Таверна и жилая часть дома имели отдельные входы. По асимметричному расположению дверей было понятно, что вход в таверну сделан позже. Зеленая дверь таверны была открыта, и оттуда доносился гул голосов, свидетельствуя о том, что дела у Вермера по-прежнему процветают. В жилую часть дома вела красивая старинная дубовая дверь с блестящей бронзовой ручкой. Белое крыльцо было влажным, так как его только что тщательно вымыли.
— Мне сказали, что мастер Вермер сдает таверну, — сказала Франческа после того, как Клара постучала в дверь.
— Да. Он перестал ею заниматься после смерти отца и незадолго до своей женитьбы.

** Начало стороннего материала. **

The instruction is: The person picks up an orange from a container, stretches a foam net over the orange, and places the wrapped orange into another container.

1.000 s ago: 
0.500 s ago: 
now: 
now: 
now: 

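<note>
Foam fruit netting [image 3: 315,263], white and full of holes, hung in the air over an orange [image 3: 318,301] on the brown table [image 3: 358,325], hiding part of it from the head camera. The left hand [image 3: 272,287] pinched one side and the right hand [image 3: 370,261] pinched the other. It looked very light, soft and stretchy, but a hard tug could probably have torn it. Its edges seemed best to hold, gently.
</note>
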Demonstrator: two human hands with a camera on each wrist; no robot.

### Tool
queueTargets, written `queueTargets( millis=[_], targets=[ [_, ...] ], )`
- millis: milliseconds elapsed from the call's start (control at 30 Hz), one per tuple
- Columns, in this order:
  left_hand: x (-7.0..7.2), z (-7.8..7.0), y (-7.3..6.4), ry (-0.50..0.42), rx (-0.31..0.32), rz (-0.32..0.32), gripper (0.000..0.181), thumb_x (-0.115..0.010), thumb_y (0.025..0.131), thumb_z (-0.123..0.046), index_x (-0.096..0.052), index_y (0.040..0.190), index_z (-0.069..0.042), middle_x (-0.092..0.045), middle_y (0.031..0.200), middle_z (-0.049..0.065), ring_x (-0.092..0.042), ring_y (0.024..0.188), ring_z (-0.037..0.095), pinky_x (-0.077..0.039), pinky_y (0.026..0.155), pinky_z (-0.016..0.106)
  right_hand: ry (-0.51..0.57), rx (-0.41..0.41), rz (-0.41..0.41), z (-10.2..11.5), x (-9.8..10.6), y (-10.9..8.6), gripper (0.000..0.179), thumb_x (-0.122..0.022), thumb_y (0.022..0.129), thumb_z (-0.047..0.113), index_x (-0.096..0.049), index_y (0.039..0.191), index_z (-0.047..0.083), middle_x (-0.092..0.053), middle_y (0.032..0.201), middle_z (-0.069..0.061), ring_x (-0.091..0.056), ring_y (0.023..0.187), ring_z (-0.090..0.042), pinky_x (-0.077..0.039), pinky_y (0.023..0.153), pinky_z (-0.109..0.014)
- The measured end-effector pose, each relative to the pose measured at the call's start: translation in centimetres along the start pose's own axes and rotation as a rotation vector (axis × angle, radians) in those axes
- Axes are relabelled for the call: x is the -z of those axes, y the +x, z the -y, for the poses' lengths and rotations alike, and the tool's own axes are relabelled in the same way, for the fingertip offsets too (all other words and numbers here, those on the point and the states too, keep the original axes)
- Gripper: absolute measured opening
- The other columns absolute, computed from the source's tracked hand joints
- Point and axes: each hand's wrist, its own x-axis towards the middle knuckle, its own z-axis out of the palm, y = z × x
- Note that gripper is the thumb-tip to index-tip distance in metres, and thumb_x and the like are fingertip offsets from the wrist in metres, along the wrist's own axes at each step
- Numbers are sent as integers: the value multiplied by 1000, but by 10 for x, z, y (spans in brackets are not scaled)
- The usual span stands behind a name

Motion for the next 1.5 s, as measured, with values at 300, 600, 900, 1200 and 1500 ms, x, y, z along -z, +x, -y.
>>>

Дверь открыла молодая приветливая служанка в белом платочке, завязанном сзади на узел. На ней был голубой передник. Видимо, она занималась утренним мытьем полов в доме.
— Хозяина сейчас нет дома, юффрау Хейс, — обратилась она к Кларе, с любопытством разглядывая Франческу. — Он пошел отправлять картину в Лейден. Сейчас туда по каналу пойдет лодка. Но хозяйка хочет вас видеть и приглашает юффрау Виссер к себе.
— Очень хорошо, Элизабет, — Клара повернулась к Франческе. — Я вас покидаю и приду в шесть часов, когда закончится ваш рабочий день.
За Франческой захлопнулась дверь, и Элизабет предложила ей пройти в дом. После мрачного дома вдовы Вольф здесь было удивительно светло, Франческа даже зажмурилась. Вся мебель выполнена в голландском стиле, на стенах пастельного тона висели карты и картины. С белого лепного потолка с черными балками свисали бронзовые канделябры. Как принято в голландских домах, комнаты первого этажа были расположены на разных уровнях и соединялись между собой лабиринтом коридоров, по которым Элизабет подвела Франческу к одной из дверей и постучала. Из-за дверей ответил женский голос:
— Войдите!
Элизабет открыла перед Франческой дверь, и та вошла в комнату. Катарина Вермер сидела в кресле и с безмятежным видом кормила грудью младенца. Лиф ее голубого платья был расшнурован, и из-под него была видна белоснежная рубашка и мягкая округлость груди. С нее вполне можно было написать портрет Мадонны с младенцем. Свет, падавший из окна, сиял ореолом вокруг ее аккуратно причесанной головки. Светло-каштановые волосы Катарины блестели на солнце, лучи которого падали и на головку младенца.
Катарина медленно подняла взгляд на Франческу. Ее лицо было умиротворенным и ясным, как у всех кормящих матерей, для которых центром Вселенной стало их дитя. Как бы пробуждаясь от сладкого сна, Катарина улыбнулась гостье. Через мгновение она вновь стала энергичной хозяйкой дома и матерью многочисленного семейства.